• Assignment:
When the line containing "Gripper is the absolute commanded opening" appears in the data below, begin copying there and stop only after the line containing "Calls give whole".

• Data excerpt:
====================

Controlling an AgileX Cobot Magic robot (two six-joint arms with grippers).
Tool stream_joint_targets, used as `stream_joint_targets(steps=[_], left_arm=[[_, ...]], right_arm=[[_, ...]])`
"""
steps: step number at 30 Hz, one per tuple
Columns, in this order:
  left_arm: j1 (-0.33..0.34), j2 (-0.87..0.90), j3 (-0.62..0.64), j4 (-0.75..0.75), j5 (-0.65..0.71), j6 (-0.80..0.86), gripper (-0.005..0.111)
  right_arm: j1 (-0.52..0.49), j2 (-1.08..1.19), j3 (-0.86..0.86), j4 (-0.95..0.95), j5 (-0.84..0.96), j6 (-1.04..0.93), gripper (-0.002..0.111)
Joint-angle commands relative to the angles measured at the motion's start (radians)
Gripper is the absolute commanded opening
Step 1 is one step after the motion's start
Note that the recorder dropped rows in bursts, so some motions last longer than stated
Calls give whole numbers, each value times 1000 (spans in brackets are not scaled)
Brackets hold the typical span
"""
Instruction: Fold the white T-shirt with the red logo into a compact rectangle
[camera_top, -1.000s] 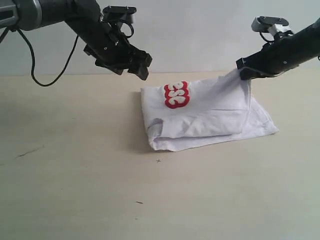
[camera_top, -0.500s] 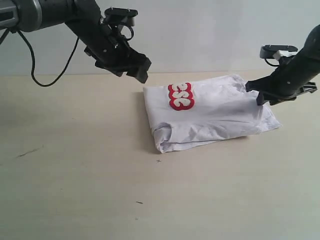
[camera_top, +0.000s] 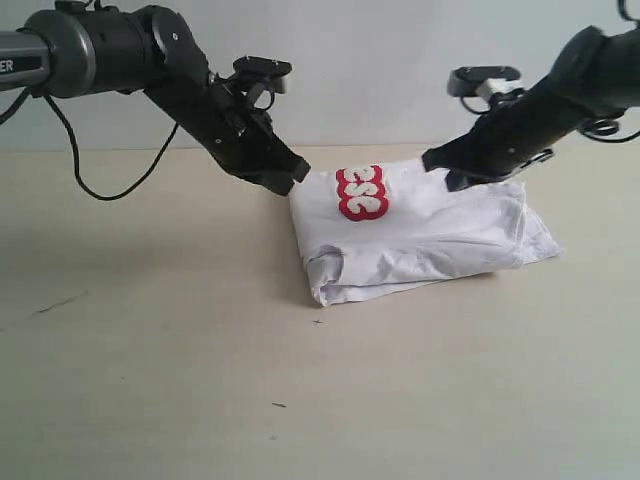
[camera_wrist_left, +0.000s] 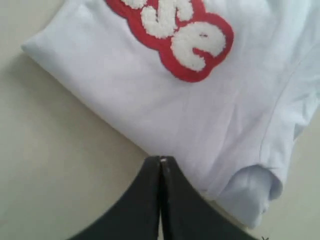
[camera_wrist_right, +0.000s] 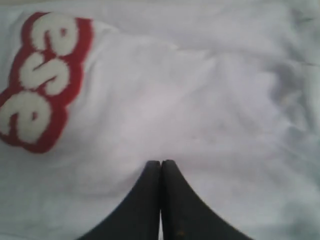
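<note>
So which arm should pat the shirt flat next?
Probably the right. The right gripper is shut and hangs over the middle of the shirt, so it could press straight down. The left gripper is only at the shirt's edge, beside the red logo.

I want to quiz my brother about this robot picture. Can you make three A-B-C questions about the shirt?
1. Where on the white T-shirt is the red logo? A: the end by the left fingers. B: the opposite end. C: hidden underneath.
2. What colour are the logo's letters? A: blue. B: white. C: black.
3. How is the shirt? A: hanging in the air. B: spread flat, sleeves out. C: folded up on the table.
Answers: 1A, the patch lies beside those fingers. 2B, white letters on red. 3C, its stacked layers rest on the table.
</note>
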Motion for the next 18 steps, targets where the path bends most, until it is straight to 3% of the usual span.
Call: stream_joint_targets(steps=[1, 14, 18], left_arm=[[3, -4, 3, -1, -1, -5, 0], [88, -50, 5, 44, 93, -90, 0], [108, -72, 111, 26, 95, -72, 0]], right_arm=[[81, 90, -6, 2, 14, 49, 0], [312, 133, -6, 18, 27, 117, 0], [318, 126, -6, 18, 22, 124, 0]])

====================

• Output:
Gripper is the absolute commanded opening
Step 1 is one step after the motion's start
Note that the recorder dropped rows in bursts, so some motions last longer than stated
Calls give whole numbers, each value times 1000 (spans in brackets are not scaled)

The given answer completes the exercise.